What this task involves:
Please return all the records exactly, with nothing left out.

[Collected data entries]
· · ·
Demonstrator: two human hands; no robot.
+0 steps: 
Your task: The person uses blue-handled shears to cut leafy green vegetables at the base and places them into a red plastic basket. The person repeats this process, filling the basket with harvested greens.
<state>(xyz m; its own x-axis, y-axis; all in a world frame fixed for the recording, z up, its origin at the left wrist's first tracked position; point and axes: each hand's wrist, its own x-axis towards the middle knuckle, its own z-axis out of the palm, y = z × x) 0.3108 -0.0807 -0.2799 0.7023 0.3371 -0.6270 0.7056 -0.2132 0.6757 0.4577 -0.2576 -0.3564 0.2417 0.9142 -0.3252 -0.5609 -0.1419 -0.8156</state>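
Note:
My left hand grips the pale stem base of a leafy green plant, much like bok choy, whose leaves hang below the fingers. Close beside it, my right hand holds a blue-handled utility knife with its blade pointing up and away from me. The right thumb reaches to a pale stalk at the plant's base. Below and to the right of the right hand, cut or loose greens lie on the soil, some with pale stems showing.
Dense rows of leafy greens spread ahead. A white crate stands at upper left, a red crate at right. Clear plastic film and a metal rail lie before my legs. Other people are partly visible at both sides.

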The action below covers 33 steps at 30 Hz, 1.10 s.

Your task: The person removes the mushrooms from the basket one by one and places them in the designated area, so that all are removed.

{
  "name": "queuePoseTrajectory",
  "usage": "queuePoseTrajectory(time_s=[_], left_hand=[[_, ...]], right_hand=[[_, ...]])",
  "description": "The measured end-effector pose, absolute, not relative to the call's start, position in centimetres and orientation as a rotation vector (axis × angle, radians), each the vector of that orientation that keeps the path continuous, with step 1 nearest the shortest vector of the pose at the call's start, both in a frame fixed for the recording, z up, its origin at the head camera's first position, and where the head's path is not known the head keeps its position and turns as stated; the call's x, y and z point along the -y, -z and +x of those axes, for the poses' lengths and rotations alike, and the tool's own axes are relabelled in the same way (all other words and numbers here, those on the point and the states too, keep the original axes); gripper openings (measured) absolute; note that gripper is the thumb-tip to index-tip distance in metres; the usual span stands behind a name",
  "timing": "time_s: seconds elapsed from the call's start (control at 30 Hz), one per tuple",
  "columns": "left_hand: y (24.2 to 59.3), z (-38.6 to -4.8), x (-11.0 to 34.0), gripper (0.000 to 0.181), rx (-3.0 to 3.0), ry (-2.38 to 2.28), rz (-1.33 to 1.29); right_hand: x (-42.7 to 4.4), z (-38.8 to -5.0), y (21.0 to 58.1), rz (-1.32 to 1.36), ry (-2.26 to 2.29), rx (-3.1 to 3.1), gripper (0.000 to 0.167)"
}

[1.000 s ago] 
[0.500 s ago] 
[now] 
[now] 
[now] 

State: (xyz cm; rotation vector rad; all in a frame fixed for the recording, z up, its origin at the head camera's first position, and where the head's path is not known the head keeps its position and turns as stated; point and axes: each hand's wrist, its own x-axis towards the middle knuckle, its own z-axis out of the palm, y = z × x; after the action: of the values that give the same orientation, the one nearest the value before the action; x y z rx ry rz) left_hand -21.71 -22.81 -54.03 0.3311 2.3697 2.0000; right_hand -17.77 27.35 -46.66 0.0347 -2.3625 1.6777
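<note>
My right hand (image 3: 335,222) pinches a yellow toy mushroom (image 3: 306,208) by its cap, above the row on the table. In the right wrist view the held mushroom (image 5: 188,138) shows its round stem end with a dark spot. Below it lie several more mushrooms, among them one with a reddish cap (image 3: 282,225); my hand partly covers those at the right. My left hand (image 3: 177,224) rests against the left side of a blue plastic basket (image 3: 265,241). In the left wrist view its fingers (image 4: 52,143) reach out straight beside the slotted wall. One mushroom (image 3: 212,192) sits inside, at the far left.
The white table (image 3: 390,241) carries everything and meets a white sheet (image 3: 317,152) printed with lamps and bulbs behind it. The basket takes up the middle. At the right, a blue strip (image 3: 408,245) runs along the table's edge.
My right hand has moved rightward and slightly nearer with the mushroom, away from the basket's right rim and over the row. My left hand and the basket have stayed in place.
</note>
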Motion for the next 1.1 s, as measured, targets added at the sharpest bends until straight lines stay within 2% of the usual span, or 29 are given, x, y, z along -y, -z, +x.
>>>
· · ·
Response area:
Demonstrator: two human hands; no robot.
+0 steps: 
Your task: The person uses blue-handled shears to cut leafy green vegetables at the base and places them into a red plastic basket. The person repeats this process, filling the basket with harvested greens.
<state>(xyz m; its own x-axis, y-axis; all in a world frame fixed for the recording, z up, its origin at the left wrist's first tracked position; point and axes: each hand's wrist, its own x-axis towards the middle knuckle, its own z-axis out of the palm, y = z × x) 0.3108 -0.0807 -0.2799 0.7023 0.3371 -0.6270 0.7056 -0.2132 0.6757 0.4577 -0.2576 -0.3564 0.2417 0.9142 -0.3252 -0.5609 -0.1419 -0.8156</state>
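Note:
My left hand grips the pale stem base of a leafy green plant, much like bok choy, whose leaves hang below the fingers. Close beside it, my right hand holds a blue-handled utility knife with its blade pointing up and away from me. The right thumb reaches to a pale stalk at the plant's base. Below and to the right of the right hand, cut or loose greens lie on the soil, some with pale stems showing.
Dense rows of leafy greens spread ahead. A white crate stands at upper left, a red crate at right. Clear plastic film and a metal rail lie before my legs. Other people are partly visible at both sides.
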
The action below covers 33 steps at 30 Hz, 1.10 s.

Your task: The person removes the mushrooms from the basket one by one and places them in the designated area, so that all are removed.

{
  "name": "queuePoseTrajectory",
  "usage": "queuePoseTrajectory(time_s=[_], left_hand=[[_, ...]], right_hand=[[_, ...]])",
  "description": "The measured end-effector pose, absolute, not relative to the call's start, position in centimetres and orientation as a rotation vector (axis × angle, radians), each the vector of that orientation that keeps the path continuous, with step 1 nearest the shortest vector of the pose at the call's start, both in a frame fixed for the recording, z up, its origin at the head camera's first position, and where the head's path is not known the head keeps its position and turns as stated; the call's x, y and z point along the -y, -z and +x of those axes, for the poses' lengths and rotations alike, and the tool's own axes are relabelled in the same way (all other words and numbers here, those on the point and the states too, keep the original axes); gripper openings (measured) absolute; note that gripper is the thumb-tip to index-tip distance in metres; the usual span stands behind a name",
  "timing": "time_s: seconds elapsed from the call's start (control at 30 Hz), one per tuple",
  "columns": "left_hand: y (24.2 to 59.3), z (-38.6 to -4.8), x (-11.0 to 34.0), gripper (0.000 to 0.181), rx (-3.0 to 3.0), ry (-2.38 to 2.28), rz (-1.33 to 1.29); right_hand: x (-42.7 to 4.4), z (-38.8 to -5.0), y (21.0 to 58.1), rz (-1.32 to 1.36), ry (-2.26 to 2.29), rx (-3.1 to 3.1), gripper (0.000 to 0.167)"
}

[1.000 s ago] 
[0.500 s ago] 
[now] 
[now] 
[now] 

State: (xyz cm; rotation vector rad; all in a frame fixed for the recording, z up, its origin at the head camera's first position, and where the head's path is not known the head keeps its position and turns as stated; point and axes: each hand's wrist, its own x-axis towards the middle knuckle, its own z-axis out of the palm, y = z × x; after the action: of the values that give the same orientation, the one nearest the value before the action; x y z rx ry rz) left_hand -21.71 -22.81 -54.03 0.3311 2.3697 2.0000; right_hand -17.77 27.35 -46.66 0.0347 -2.3625 1.6777
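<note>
My right hand (image 3: 335,222) pinches a yellow toy mushroom (image 3: 306,208) by its cap, above the row on the table. In the right wrist view the held mushroom (image 5: 188,138) shows its round stem end with a dark spot. Below it lie several more mushrooms, among them one with a reddish cap (image 3: 282,225); my hand partly covers those at the right. My left hand (image 3: 177,224) rests against the left side of a blue plastic basket (image 3: 265,241). In the left wrist view its fingers (image 4: 52,143) reach out straight beside the slotted wall. One mushroom (image 3: 212,192) sits inside, at the far left.
The white table (image 3: 390,241) carries everything and meets a white sheet (image 3: 317,152) printed with lamps and bulbs behind it. The basket takes up the middle. At the right, a blue strip (image 3: 408,245) runs along the table's edge.
My right hand has moved rightward and slightly nearer with the mushroom, away from the basket's right rim and over the row. My left hand and the basket have stayed in place.
</note>
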Motion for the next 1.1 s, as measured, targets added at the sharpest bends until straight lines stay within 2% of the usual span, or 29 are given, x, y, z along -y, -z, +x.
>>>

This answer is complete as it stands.